## Given material
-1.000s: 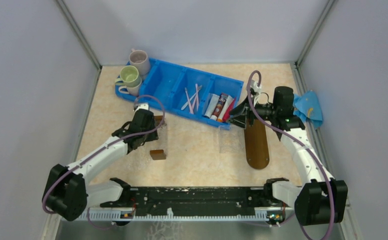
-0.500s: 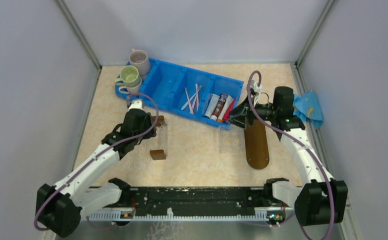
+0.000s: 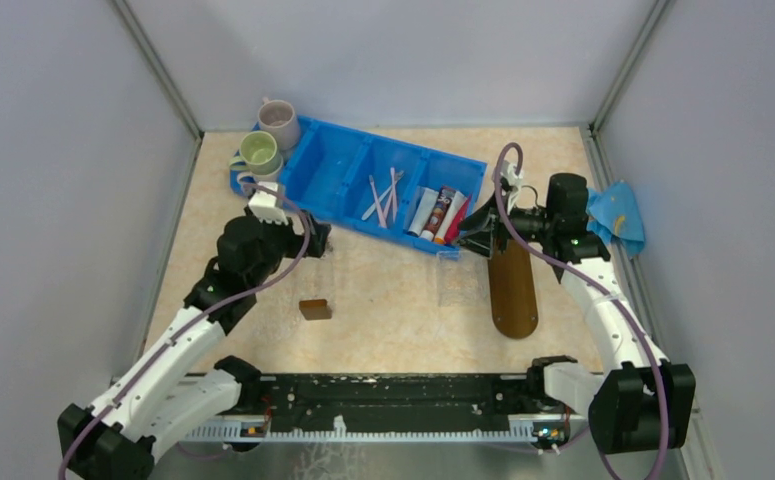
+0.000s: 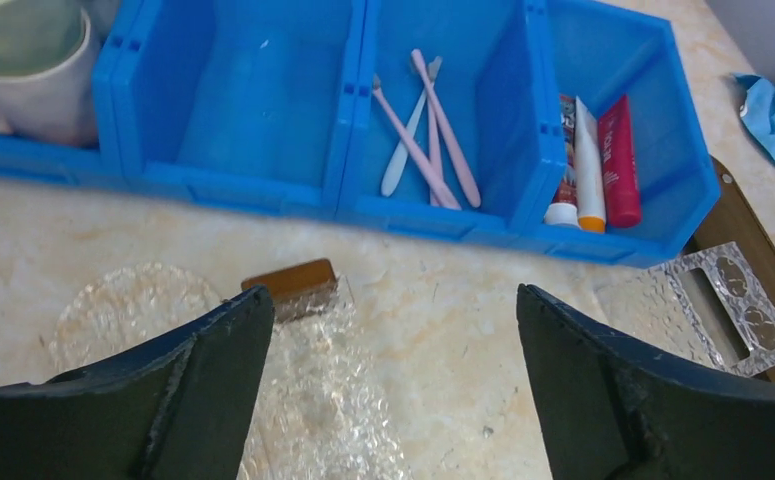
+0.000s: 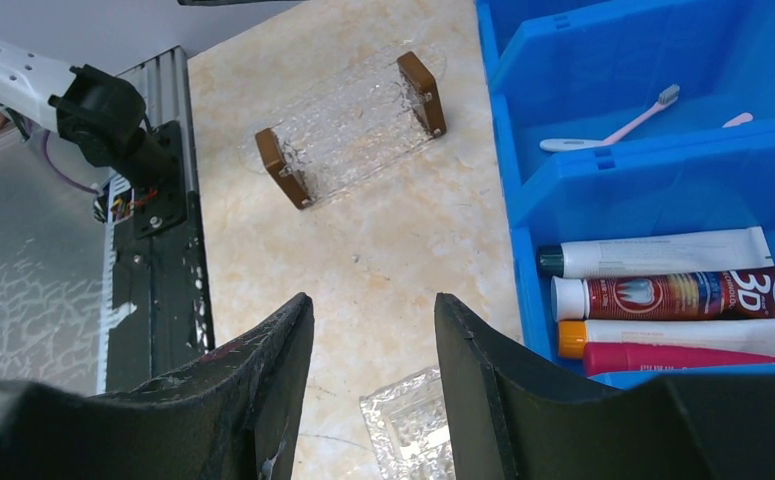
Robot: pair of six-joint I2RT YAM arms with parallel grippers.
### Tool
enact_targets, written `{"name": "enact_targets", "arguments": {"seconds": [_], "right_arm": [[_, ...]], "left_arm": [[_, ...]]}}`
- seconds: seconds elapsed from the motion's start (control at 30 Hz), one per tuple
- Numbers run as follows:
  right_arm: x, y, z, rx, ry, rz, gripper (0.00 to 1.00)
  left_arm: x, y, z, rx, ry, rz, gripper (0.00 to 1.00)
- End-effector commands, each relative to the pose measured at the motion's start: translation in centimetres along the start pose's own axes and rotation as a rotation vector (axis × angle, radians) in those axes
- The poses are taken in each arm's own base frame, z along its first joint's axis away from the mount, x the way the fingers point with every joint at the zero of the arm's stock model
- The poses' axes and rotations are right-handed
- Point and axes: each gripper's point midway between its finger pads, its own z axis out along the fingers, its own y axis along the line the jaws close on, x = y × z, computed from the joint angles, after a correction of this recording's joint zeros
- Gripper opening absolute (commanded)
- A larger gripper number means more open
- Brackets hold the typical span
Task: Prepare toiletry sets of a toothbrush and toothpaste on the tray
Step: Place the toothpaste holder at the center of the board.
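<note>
A blue compartment bin [image 3: 328,165] lies slantwise across the upper middle of the top view on the marbled desk [image 3: 393,310], and it shows four compartments. The leftmost holds two mugs that I can make out, one mauve [image 3: 279,122] and one green [image 3: 259,150]. The next compartment is bare. The third holds the toothbrushes [image 4: 447,130], three pink and one white as far as the crossed handles let me count. The rightmost holds four toothpaste tubes [image 5: 663,295] lying side by side: one white with a dark cap, one red and white, one white with an orange cap, and one plain red. The tray [image 3: 515,295], a dark brown oval board, lies lengthwise at the right centre of the top view, just below the bin's right end, and no toothbrush or tube is on it. A clear textured piece [image 3: 458,283] lies just left of the tray. A clear holder [image 5: 348,135] with two brown end blocks [image 5: 422,90] lies at the left centre. A blue cloth [image 3: 618,215] sits at the right edge. The left end effector [image 4: 393,300] hovers over the holder with its fingers spread wide and holds nothing. The right end effector [image 5: 371,310] hangs above the tray's upper end, partly open and empty.
</note>
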Motion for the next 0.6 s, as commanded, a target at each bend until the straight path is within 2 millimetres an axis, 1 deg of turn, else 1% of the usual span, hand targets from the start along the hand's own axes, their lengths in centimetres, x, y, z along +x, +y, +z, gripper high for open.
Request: {"name": "enact_targets", "arguments": {"seconds": [0.0, 0.17, 0.3, 0.43, 0.5, 0.53, 0.57], "right_arm": [[-1.5, 1.0, -0.2, -0.024, -0.022, -0.088, 0.49], [-1.7, 1.2, -0.3, -0.017, -0.018, -0.108, 0.49], [-1.8, 1.2, -0.5, -0.008, -0.016, -0.121, 0.49], [-2.0, 1.3, -0.5, -0.008, -0.014, -0.135, 0.49], [-1.9, 1.3, -0.5, -0.008, -0.013, -0.133, 0.49], [-1.9, 1.2, -0.5, -0.007, -0.012, -0.135, 0.49], [-2.0, 1.2, -0.6, -0.004, -0.012, -0.138, 0.49]], "left_arm": [[-3.6, -2.0, 1.1, 0.093, -0.124, 0.075, 0.99], [-7.7, -3.2, 2.9, 0.141, -0.204, 0.111, 0.99], [-9.9, -4.0, 5.1, 0.178, -0.209, 0.133, 0.99], [-11.8, -4.2, 7.3, 0.192, -0.217, 0.157, 0.99], [-13.0, -4.0, 8.3, 0.198, -0.22, 0.164, 0.99], [-13.0, -3.5, 9.3, 0.196, -0.203, 0.165, 0.99], [-13.6, -3.4, 9.8, 0.198, -0.2, 0.169, 0.99]]}}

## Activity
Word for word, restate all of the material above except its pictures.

## Answer to the exercise
-1.000s: 
-0.500s: 
+0.000s: 
+0.000s: 
+0.000s: 
Robot: pair of six-joint I2RT YAM arms with parallel grippers.
### Tool
enact_targets, written `{"name": "enact_targets", "arguments": {"seconds": [_], "right_arm": [[_, ...]], "left_arm": [[_, ...]]}}`
- seconds: seconds elapsed from the motion's start (control at 30 Hz), one per tuple
- Numbers run as follows:
  right_arm: x, y, z, rx, ry, rz, gripper (0.00 to 1.00)
  left_arm: x, y, z, rx, ry, rz, gripper (0.00 to 1.00)
- End-effector commands, each relative to the pose measured at the motion's start: translation in centimetres along the start pose's own axes and rotation as a rotation vector (axis × angle, radians) in those axes
- The poses are taken in each arm's own base frame, z along its first joint's axis away from the mount, x the way the fingers point with every joint at the zero of the arm's stock model
- The poses' axes and rotations are right-handed
- Point and axes: each gripper's point midway between its finger pads, its own z axis out along the fingers, its own y axis along the line the jaws close on, x = y × z, computed from the joint angles, after a correction of this recording's joint zeros
- Gripper opening absolute (commanded)
- A larger gripper number means more open
- Brackets hold the typical span
Task: Prepare toiletry sets of a toothbrush and toothpaste on the tray
Step: Place the toothpaste holder at the center of the board.
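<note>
A blue compartment bin [image 3: 328,165] lies slantwise across the upper middle of the top view on the marbled desk [image 3: 393,310], and it shows four compartments. The leftmost holds two mugs that I can make out, one mauve [image 3: 279,122] and one green [image 3: 259,150]. The next compartment is bare. The third holds the toothbrushes [image 4: 447,130], three pink and one white as far as the crossed handles let me count. The rightmost holds four toothpaste tubes [image 5: 663,295] lying side by side: one white with a dark cap, one red and white, one white with an orange cap, and one plain red. The tray [image 3: 515,295], a dark brown oval board, lies lengthwise at the right centre of the top view, just below the bin's right end, and no toothbrush or tube is on it. A clear textured piece [image 3: 458,283] lies just left of the tray. A clear holder [image 5: 348,135] with two brown end blocks [image 5: 422,90] lies at the left centre. A blue cloth [image 3: 618,215] sits at the right edge. The left end effector [image 4: 393,300] hovers over the holder with its fingers spread wide and holds nothing. The right end effector [image 5: 371,310] hangs above the tray's upper end, partly open and empty.
</note>
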Motion for the next 0.6 s, as commanded, a target at each bend until the straight path is within 2 millimetres an axis, 1 deg of turn, else 1% of the usual span, hand targets from the start along the hand's own axes, their lengths in centimetres, x, y, z along +x, +y, +z, gripper high for open.
Request: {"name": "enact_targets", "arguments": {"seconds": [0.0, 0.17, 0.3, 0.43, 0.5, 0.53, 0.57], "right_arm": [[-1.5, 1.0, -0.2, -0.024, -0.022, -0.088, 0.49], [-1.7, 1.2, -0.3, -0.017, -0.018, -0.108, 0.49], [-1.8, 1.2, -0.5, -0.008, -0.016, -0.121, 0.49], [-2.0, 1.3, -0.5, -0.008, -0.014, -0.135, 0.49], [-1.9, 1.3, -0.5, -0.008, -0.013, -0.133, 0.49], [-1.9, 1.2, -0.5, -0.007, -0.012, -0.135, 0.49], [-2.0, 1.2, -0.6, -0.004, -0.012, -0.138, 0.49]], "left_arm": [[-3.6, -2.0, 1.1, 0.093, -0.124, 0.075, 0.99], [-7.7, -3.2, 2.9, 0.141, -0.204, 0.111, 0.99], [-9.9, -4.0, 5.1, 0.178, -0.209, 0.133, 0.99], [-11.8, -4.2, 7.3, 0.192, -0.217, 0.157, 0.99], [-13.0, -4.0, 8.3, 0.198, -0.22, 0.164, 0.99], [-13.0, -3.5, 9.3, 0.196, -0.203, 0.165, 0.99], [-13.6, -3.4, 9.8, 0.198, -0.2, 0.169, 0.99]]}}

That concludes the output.